Shor Says Don’t Panic Yet

22

“So, he’s the Beyoncé of this event?” A girl behind me leans in.

We’re stuck behind a wall of people staring at the back of Peter Shor. Bearded guy. Orange sweater. Seeing him feels like fighting through paparazzi for the Mona Lisa—brief glimpses, selfies, the whole chaotic shebang.

“My algorithm will break everything,” someone tells me.

It’s true. It’s also true that Peter Shor is barely reacting. He’s the reason quantum computing got real funding, all thanks to a math trick he cooked up in 1994. Back then, quantum computers were niche science fiction. He was at Bell Labs. Heard a talk by Umesh Vazirani about some obscure quantum advantage. It didn’t click immediately. The example was too theoretical.

So he waited six months. Then boom.

He realized quantum computers could factor massive numbers faster than classical machines ever could. Shor’s Algorithm was born overnight. Suddenly, the world had an urgent, terrifying reason to build these machines.

Why do we care about factoring numbers? Because it’s the lock on the digital door. Email, banks, medical records—they all rely on the assumption that classical computers suck at factoring. They do. It takes forever. But a powerful quantum computer? It snaps that lock off like a dry twig.

Shor knows this. I managed to catch him in a speakers lounge away from the mob. Quiet finally.

He’s not sweating it.

“We have post-quantum methods,” he says. “We just need to implement them.”

Pause.

“That’s going to be incredibly hard.”

He’s right. We know the new encryption standards exist. NIST has already flagged the quantum-proof options. The problem isn’t theory. It’s logistics. It’s money. It’s time.

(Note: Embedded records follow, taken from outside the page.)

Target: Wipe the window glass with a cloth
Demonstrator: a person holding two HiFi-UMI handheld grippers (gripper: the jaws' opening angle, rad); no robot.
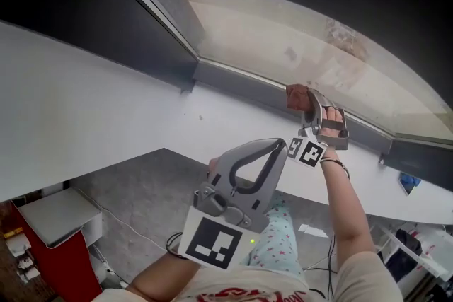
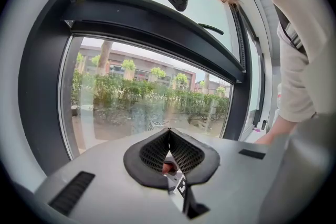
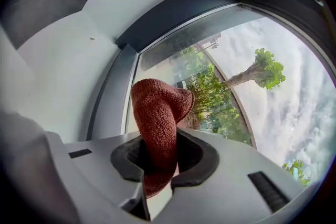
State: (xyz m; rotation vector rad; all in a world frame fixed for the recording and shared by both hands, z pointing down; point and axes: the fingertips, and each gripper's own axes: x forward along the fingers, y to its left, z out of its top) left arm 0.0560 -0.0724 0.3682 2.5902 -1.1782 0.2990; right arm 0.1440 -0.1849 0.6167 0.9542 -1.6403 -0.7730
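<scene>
The right gripper (image 3: 163, 152) is clamped on a rust-red knitted cloth (image 3: 157, 113). Most of the cloth stands up out of the jaws in a loose, folded hump. In the head view the cloth (image 1: 301, 97) is at the lower edge of the glass (image 1: 304, 46), right against the dark frame (image 1: 233, 78) and above the far edge of the white sill (image 1: 106, 102). Whether it touches the pane I cannot tell. The left gripper (image 2: 169, 136) has its jaws closed tip to tip with nothing between them, and it is held low, well back from the sill.

Risks, as I judge them:
- The jaws hold only a narrow part of the cloth, so friction during a firm stroke could drag it out and drop it on the sill.
- The hump is floppy. If it bends aside under pressure, the hard jaw tips could meet the glass and scratch it.
- So close to the frame, the cloth could snag on the rail or leave the bottom strip unwiped.
- Bunched like this, it would clean only a thin track.

No brand or readable writing shows. There are only black-and-white square markers on the gripper cubes and a red print on the person's shirt (image 1: 241, 292), too cropped to read.
</scene>
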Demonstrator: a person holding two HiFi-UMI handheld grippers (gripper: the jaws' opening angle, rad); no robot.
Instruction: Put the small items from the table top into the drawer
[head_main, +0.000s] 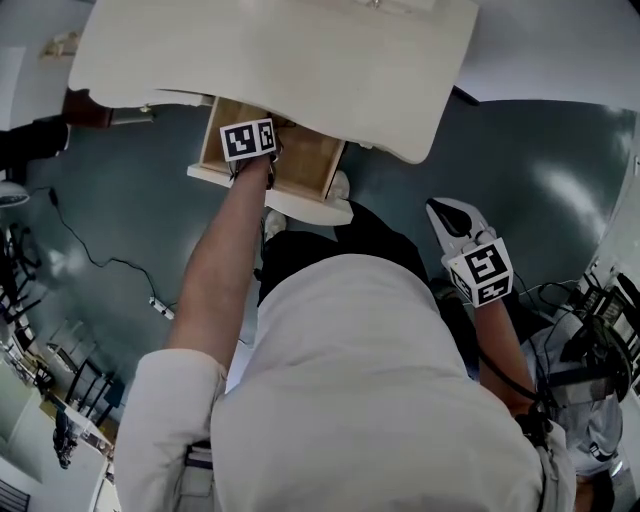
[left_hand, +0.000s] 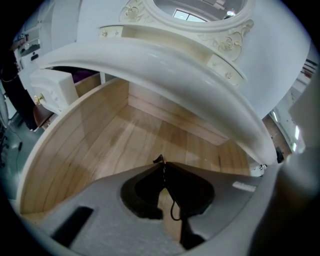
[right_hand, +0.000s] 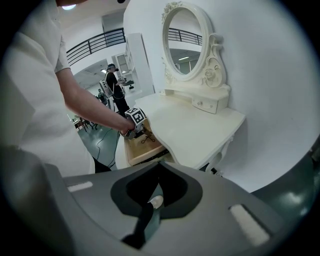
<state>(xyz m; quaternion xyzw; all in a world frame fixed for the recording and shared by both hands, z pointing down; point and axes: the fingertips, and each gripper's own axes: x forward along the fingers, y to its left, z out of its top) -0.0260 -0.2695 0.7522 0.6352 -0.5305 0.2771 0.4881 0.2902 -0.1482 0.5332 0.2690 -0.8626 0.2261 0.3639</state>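
Observation:
The wooden drawer (head_main: 312, 165) stands pulled out under the white dressing table (head_main: 300, 60). My left gripper (head_main: 268, 155) reaches down into it. In the left gripper view its jaws (left_hand: 162, 164) are together over the drawer floor (left_hand: 100, 135), pinching a thin black cord (left_hand: 173, 200) that hangs in a loop. The right gripper view shows the left gripper (right_hand: 134, 131) at the drawer (right_hand: 131, 150), with a black cord tangle (right_hand: 145, 139) beside it. My right gripper (head_main: 447, 212) hangs away from the table at my right side, its jaws (right_hand: 159, 165) shut and empty.
An oval mirror (right_hand: 182, 42) with small drawers stands at the back of the table top (right_hand: 195, 130). A cable (head_main: 100, 262) runs over the grey floor at the left. Equipment (head_main: 600, 320) sits at the right. A person (right_hand: 114, 85) stands far behind.

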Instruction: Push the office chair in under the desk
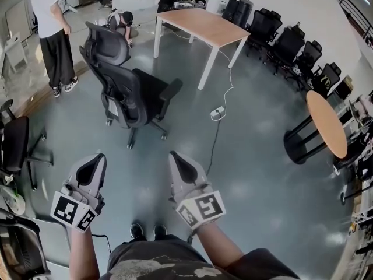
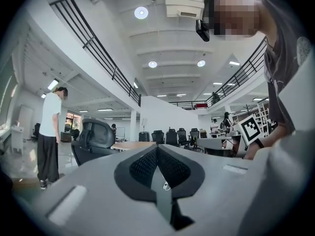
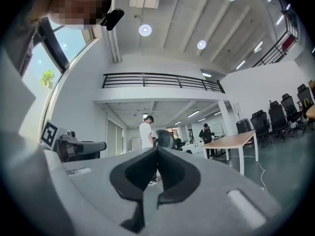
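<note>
A black office chair (image 1: pixel 125 89) stands on the grey floor, turned away from the wooden desk (image 1: pixel 201 25) with white legs behind it and to the right. Its headrest (image 2: pixel 96 134) shows in the left gripper view, and the chair (image 3: pixel 165 139) is small and distant in the right gripper view. My left gripper (image 1: pixel 100 156) and right gripper (image 1: pixel 173 156) are held side by side in front of my body, a good way short of the chair. Both are shut with nothing between the jaws.
A person (image 1: pixel 53 34) in a white shirt stands left of the chair; another crouches (image 1: pixel 122 21) behind it. A cable and power strip (image 1: pixel 217 113) lie on the floor by the desk. A round table (image 1: pixel 326 124) and rows of black chairs (image 1: pixel 291 45) stand at the right, more chairs (image 1: pixel 14 147) at the left.
</note>
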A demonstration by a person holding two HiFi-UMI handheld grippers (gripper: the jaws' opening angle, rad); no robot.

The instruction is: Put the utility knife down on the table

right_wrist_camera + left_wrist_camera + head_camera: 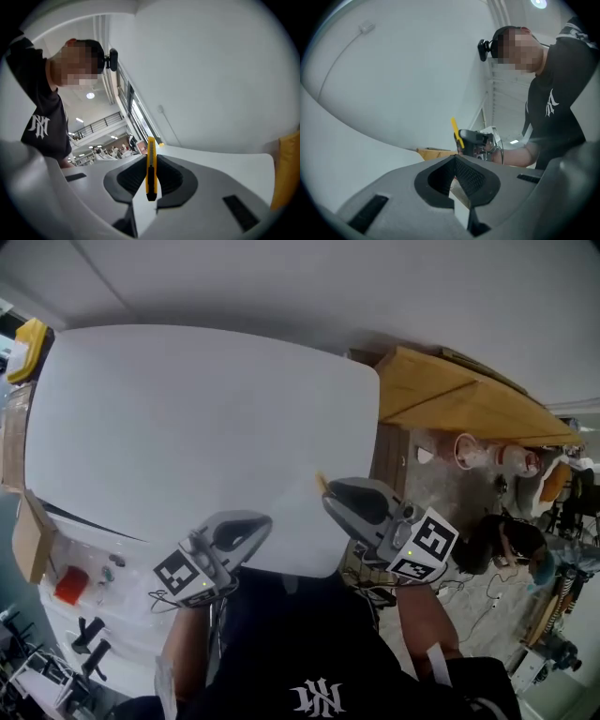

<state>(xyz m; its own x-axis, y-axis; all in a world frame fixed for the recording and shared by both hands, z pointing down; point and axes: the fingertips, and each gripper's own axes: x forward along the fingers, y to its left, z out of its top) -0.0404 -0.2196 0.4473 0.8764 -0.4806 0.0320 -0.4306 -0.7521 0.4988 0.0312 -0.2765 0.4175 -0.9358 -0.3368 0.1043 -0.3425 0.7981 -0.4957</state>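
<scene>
I see my right gripper (150, 158) clamped on the yellow utility knife (150, 171) over the white table's (187, 427) near corner, my left gripper (455, 160) pinched together on nothing, and a small red item (71, 586) lying on the white shelf (131, 624) at left.

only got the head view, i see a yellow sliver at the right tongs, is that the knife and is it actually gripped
Observer: Yes. In the right gripper view the right tongs are shut on the yellow utility knife, which stands on edge between the pads.
Operator: left tongs got anything
Observer: No. The left gripper view shows the left tongs closed at the tips with nothing between them.
Operator: knife down on the table yet
Observer: Not yet. In the left gripper view the knife pokes upward out of the right tongs, held in the air rather than lying on the white table.
</scene>
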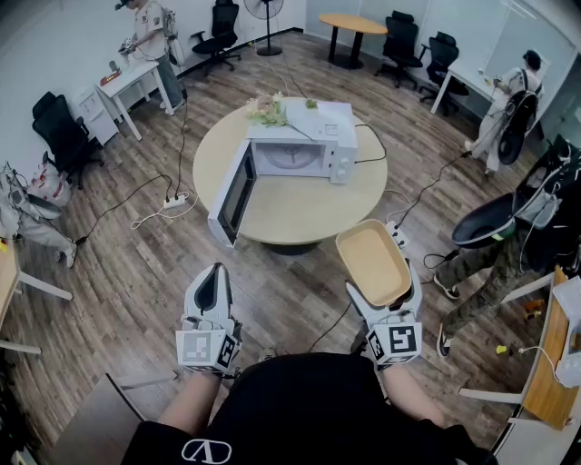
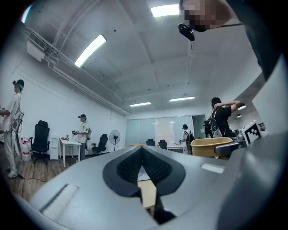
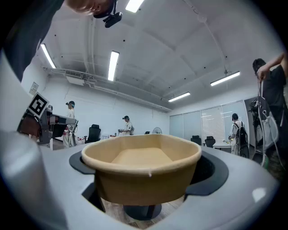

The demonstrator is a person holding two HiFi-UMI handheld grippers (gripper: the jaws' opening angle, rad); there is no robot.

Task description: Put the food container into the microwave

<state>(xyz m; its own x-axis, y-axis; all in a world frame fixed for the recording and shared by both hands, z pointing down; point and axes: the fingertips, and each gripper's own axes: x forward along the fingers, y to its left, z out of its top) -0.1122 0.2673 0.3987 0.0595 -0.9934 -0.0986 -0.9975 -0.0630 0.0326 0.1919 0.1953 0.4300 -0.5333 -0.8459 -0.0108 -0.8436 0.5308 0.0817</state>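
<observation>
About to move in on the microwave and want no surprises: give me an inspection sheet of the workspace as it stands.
Surface: round table, its top bare in front of the microwave.
Job's things: microwave on the table, its door swung wide open; food container held in the air short of the table, empty inside.
Clutter: flowers beside the microwave; paper sheet on its roof.
Tools: left tool shut, holding nothing; right tool shut on the food container.
Cables: cord runs from the table's right side to the floor; power strip on the floor left of the table.
Surroundings: office chairs, fan, people standing at desks.
</observation>
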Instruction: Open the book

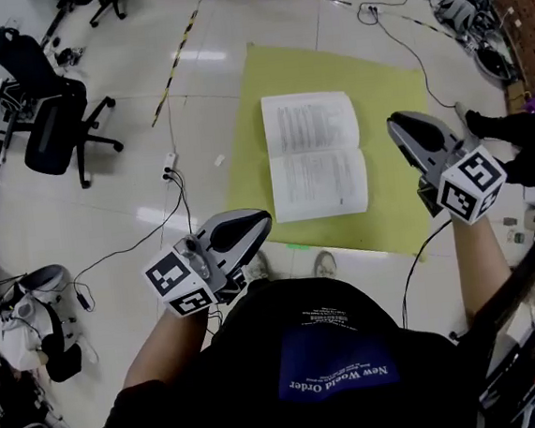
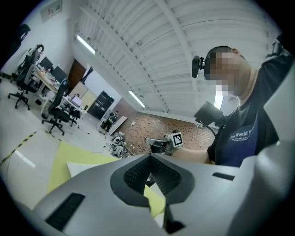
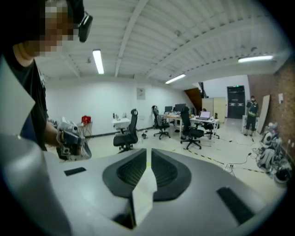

Imagine you run a bank or a hospital. You don’t just swap code today. You have to audit every single communication channel, every device, every line of legacy software. That’s years of work. Maybe longer.

And the deadline is closing in.

Current quantum computers? Still toys. Too noisy. Not powerful enough. But they’re evolving fast. Hardware is improving. Error correction is getting smarter.

Google is aiming to migrate to post-quantum crypto by 2029. Trump just signed an executive order pushing all high-impact US government systems to do the same by 2030… wait, 2031. Let’s check. Yeah, 2031 🗓️.

“Quantum computers are still toys. They’ll stop being toys very soon.”

Shor is impressed by the raw power increases, sure. But he’s quick to shut down the hype machine. Think quantum computers will predict the stock market? Nope.

People misunderstand the tech. It’s not just “faster computers.” It’s a different beast entirely. Useful for specific things. Like simulating molecules for medicine or chemistry. Maybe some optimization puzzles. Shor actually thinks his colleagues dismissed optimization too fast.

Here’s the rub.

Why haven’t we seen another breakthrough since Shor in ‘94? No one’s cracked a new algorithm nearly that impactful yet.

Why?

Maybe we’re just not smart enough. Or maybe quantum computers aren’t actually that versatile after all.

I ask him how we get smarter. How we bridge that gap.

Play with them. Use the real hardware. Try weird things. But you need to master two dense fields—quantum mechanics and computer science—at once. That’s a tall order.

Shor doesn’t promise easy answers. Just hard work.